What this task involves: Only one portion of the data is to be written out: from the line bearing "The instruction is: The" through the line bearing "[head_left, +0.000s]". Write it exactly as it appears.

Recorded data:
★ ★ ★ ★ ★ ★ ★

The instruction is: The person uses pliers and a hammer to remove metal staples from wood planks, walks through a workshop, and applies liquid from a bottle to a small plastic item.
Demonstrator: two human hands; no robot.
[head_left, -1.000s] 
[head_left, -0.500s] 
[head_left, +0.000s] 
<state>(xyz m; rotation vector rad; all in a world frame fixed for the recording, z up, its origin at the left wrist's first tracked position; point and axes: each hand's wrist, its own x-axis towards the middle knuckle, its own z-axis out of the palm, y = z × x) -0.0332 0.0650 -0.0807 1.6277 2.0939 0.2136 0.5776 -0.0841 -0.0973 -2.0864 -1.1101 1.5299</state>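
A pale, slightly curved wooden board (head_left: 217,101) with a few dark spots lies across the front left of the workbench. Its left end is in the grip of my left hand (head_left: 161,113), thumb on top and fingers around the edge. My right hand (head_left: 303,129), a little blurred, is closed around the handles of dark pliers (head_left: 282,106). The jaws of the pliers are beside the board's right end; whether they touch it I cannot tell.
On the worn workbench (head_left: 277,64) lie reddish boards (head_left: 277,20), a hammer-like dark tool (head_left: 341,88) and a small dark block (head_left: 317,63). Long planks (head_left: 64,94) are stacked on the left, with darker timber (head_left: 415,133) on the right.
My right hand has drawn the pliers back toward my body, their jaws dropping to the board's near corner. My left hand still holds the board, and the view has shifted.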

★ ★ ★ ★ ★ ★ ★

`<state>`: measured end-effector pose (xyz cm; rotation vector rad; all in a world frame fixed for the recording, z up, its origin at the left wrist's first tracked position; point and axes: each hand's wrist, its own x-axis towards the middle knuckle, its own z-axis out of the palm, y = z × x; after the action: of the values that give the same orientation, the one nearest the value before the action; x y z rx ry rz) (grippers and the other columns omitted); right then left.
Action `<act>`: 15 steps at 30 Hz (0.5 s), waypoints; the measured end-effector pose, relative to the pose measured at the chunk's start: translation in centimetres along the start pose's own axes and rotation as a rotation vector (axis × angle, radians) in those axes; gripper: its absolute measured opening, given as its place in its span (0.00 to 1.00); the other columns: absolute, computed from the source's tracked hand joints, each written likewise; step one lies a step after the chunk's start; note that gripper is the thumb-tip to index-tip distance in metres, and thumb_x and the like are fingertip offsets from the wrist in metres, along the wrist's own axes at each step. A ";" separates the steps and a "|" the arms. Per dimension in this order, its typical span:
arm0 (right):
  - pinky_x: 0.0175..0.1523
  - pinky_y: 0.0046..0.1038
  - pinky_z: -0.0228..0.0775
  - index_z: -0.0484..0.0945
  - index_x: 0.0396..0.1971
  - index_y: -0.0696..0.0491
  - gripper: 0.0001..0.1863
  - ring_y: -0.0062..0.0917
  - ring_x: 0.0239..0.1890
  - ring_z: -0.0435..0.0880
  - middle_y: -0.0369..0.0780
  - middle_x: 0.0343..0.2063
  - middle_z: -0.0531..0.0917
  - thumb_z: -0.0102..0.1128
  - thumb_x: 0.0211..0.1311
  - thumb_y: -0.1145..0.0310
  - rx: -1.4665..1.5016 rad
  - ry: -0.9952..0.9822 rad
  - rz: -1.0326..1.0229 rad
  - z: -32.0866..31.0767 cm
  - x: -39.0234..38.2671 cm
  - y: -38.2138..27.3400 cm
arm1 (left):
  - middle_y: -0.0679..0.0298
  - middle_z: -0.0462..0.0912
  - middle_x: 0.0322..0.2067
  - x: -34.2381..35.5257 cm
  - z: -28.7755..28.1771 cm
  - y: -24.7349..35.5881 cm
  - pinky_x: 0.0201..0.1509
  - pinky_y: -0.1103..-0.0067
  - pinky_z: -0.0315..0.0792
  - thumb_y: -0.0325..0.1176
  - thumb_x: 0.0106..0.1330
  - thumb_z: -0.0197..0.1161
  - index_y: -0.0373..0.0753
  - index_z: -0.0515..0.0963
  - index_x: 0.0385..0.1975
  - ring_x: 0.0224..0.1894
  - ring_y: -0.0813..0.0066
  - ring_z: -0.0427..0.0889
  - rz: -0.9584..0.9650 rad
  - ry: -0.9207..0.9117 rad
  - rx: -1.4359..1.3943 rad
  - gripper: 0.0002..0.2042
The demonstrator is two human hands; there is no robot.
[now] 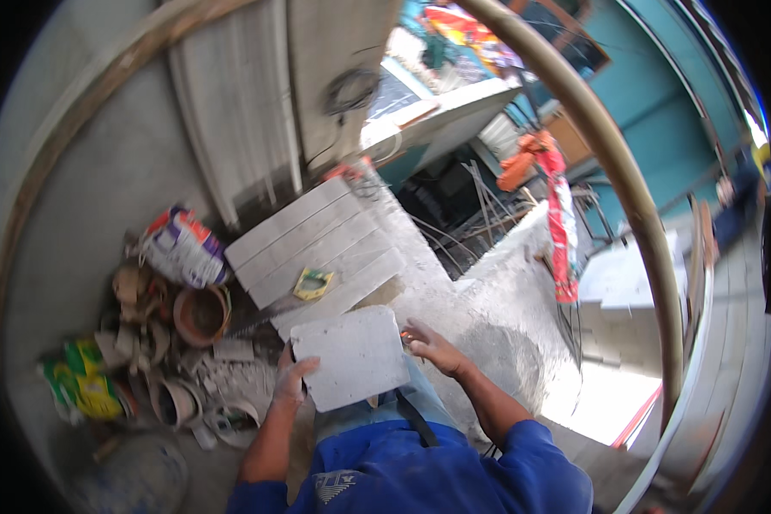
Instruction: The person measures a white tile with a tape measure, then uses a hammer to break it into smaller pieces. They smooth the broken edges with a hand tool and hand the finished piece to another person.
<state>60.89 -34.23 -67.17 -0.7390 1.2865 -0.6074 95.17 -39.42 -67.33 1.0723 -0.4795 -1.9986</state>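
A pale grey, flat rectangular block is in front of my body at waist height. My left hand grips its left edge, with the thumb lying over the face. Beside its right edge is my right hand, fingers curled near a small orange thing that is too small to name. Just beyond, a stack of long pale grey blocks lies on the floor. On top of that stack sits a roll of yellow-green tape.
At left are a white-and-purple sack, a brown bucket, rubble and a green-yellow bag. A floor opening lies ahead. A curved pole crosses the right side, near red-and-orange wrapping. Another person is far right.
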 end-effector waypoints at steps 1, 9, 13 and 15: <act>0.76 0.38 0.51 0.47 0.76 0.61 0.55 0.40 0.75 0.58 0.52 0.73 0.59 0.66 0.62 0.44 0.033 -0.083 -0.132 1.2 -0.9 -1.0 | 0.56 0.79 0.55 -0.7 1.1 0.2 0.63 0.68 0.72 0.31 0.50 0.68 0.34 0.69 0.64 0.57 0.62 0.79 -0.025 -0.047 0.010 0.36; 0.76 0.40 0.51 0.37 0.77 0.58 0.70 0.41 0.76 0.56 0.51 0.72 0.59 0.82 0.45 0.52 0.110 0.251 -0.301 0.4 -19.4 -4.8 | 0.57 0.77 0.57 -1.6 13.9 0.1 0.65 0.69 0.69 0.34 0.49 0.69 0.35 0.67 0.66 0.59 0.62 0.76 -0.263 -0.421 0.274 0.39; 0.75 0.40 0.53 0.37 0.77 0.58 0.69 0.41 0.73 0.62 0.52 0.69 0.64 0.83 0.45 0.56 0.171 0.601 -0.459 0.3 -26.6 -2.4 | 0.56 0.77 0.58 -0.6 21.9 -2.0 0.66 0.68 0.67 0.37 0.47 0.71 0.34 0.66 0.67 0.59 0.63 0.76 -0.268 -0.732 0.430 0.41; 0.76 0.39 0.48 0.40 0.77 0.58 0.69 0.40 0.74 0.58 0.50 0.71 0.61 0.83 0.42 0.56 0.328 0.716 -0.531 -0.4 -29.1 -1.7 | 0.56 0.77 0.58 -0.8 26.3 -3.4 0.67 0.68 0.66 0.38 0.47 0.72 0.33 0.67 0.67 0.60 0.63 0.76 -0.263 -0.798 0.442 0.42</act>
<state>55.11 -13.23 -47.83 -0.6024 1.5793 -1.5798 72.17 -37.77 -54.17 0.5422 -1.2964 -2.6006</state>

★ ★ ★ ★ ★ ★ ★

The answer:
The instruction is: The person uses pliers and a hammer to remove metal staples from wood planks, walks through a workshop, and applies liquid from a bottle to a small plastic item.
Demonstrator: two human hands; no robot.
[head_left, -1.000s] 
[head_left, -0.500s] 
[head_left, +0.000s] 

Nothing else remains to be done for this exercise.